Records from a dataset
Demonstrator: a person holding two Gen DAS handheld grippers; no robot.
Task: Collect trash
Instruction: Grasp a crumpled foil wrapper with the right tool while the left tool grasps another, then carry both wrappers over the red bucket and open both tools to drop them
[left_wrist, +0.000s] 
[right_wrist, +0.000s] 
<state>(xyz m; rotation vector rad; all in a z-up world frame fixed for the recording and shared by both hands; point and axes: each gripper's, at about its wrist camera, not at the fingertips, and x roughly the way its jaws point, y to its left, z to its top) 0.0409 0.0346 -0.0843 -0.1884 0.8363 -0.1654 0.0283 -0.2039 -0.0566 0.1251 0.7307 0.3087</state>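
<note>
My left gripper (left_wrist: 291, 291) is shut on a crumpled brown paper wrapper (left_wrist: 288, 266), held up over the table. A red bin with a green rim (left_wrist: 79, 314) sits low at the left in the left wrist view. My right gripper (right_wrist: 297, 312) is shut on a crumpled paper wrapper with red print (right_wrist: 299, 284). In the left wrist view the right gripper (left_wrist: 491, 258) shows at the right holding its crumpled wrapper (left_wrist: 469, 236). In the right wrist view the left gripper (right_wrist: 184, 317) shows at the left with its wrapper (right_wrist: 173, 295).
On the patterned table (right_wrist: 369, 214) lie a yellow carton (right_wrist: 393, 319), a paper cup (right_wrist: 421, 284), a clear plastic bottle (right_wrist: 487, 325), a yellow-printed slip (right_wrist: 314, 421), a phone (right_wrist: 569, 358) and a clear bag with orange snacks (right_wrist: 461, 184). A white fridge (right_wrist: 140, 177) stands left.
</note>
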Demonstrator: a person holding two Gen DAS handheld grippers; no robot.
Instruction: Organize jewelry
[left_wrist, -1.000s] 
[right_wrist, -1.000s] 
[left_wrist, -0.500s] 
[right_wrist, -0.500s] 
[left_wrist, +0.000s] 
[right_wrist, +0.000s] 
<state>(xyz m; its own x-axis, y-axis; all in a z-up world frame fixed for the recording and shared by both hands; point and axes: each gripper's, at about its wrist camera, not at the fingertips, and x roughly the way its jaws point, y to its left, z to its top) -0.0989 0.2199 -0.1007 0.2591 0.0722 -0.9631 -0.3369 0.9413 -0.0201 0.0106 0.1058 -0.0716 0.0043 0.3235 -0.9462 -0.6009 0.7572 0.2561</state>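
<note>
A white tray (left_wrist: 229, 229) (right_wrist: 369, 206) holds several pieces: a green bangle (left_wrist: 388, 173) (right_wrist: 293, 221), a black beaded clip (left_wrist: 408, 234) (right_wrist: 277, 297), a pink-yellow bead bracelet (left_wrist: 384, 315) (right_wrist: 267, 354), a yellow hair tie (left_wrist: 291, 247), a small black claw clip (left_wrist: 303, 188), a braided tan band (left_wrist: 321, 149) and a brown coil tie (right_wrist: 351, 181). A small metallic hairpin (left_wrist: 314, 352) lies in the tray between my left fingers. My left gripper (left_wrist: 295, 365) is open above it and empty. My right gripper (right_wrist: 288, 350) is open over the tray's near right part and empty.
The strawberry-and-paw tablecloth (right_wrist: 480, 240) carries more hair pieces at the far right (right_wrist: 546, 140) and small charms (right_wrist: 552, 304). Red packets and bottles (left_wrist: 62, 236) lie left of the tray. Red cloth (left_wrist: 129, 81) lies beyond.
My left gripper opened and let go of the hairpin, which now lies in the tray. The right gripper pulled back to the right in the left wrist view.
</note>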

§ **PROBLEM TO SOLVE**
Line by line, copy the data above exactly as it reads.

§ **FINAL ANSWER**
Demonstrator: a person holding two Gen DAS handheld grippers; no robot.
Task: Collect trash
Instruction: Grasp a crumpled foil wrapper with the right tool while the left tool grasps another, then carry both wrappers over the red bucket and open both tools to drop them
[left_wrist, +0.000s] 
[right_wrist, +0.000s] 
<state>(xyz m; rotation vector rad; all in a z-up world frame fixed for the recording and shared by both hands; point and axes: each gripper's, at about its wrist camera, not at the fingertips, and x roughly the way its jaws point, y to its left, z to its top) 0.0409 0.0346 -0.0843 -0.1884 0.8363 -0.1654 0.0283 -0.2039 -0.0566 0.1251 0.7307 0.3087</state>
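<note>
My left gripper (left_wrist: 291, 291) is shut on a crumpled brown paper wrapper (left_wrist: 288, 266), held up over the table. A red bin with a green rim (left_wrist: 79, 314) sits low at the left in the left wrist view. My right gripper (right_wrist: 297, 312) is shut on a crumpled paper wrapper with red print (right_wrist: 299, 284). In the left wrist view the right gripper (left_wrist: 491, 258) shows at the right holding its crumpled wrapper (left_wrist: 469, 236). In the right wrist view the left gripper (right_wrist: 184, 317) shows at the left with its wrapper (right_wrist: 173, 295).
On the patterned table (right_wrist: 369, 214) lie a yellow carton (right_wrist: 393, 319), a paper cup (right_wrist: 421, 284), a clear plastic bottle (right_wrist: 487, 325), a yellow-printed slip (right_wrist: 314, 421), a phone (right_wrist: 569, 358) and a clear bag with orange snacks (right_wrist: 461, 184). A white fridge (right_wrist: 140, 177) stands left.
</note>
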Demonstrator: a person holding two Gen DAS handheld grippers; no robot.
Instruction: Organize jewelry
[left_wrist, -1.000s] 
[right_wrist, -1.000s] 
[left_wrist, -0.500s] 
[right_wrist, -0.500s] 
[left_wrist, +0.000s] 
[right_wrist, +0.000s] 
<state>(xyz m; its own x-axis, y-axis; all in a z-up world frame fixed for the recording and shared by both hands; point and axes: each gripper's, at about its wrist camera, not at the fingertips, and x roughly the way its jaws point, y to its left, z to its top) -0.0989 0.2199 -0.1007 0.2591 0.0722 -0.9631 -0.3369 0.9413 -0.0201 0.0106 0.1058 -0.0716 0.0043 0.3235 -0.9462 -0.6009 0.7572 0.2561</state>
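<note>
A white tray (left_wrist: 229, 229) (right_wrist: 369, 206) holds several pieces: a green bangle (left_wrist: 388, 173) (right_wrist: 293, 221), a black beaded clip (left_wrist: 408, 234) (right_wrist: 277, 297), a pink-yellow bead bracelet (left_wrist: 384, 315) (right_wrist: 267, 354), a yellow hair tie (left_wrist: 291, 247), a small black claw clip (left_wrist: 303, 188), a braided tan band (left_wrist: 321, 149) and a brown coil tie (right_wrist: 351, 181). A small metallic hairpin (left_wrist: 314, 352) lies in the tray between my left fingers. My left gripper (left_wrist: 295, 365) is open above it and empty. My right gripper (right_wrist: 288, 350) is open over the tray's near right part and empty.
The strawberry-and-paw tablecloth (right_wrist: 480, 240) carries more hair pieces at the far right (right_wrist: 546, 140) and small charms (right_wrist: 552, 304). Red packets and bottles (left_wrist: 62, 236) lie left of the tray. Red cloth (left_wrist: 129, 81) lies beyond.
My left gripper opened and let go of the hairpin, which now lies in the tray. The right gripper pulled back to the right in the left wrist view.
</note>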

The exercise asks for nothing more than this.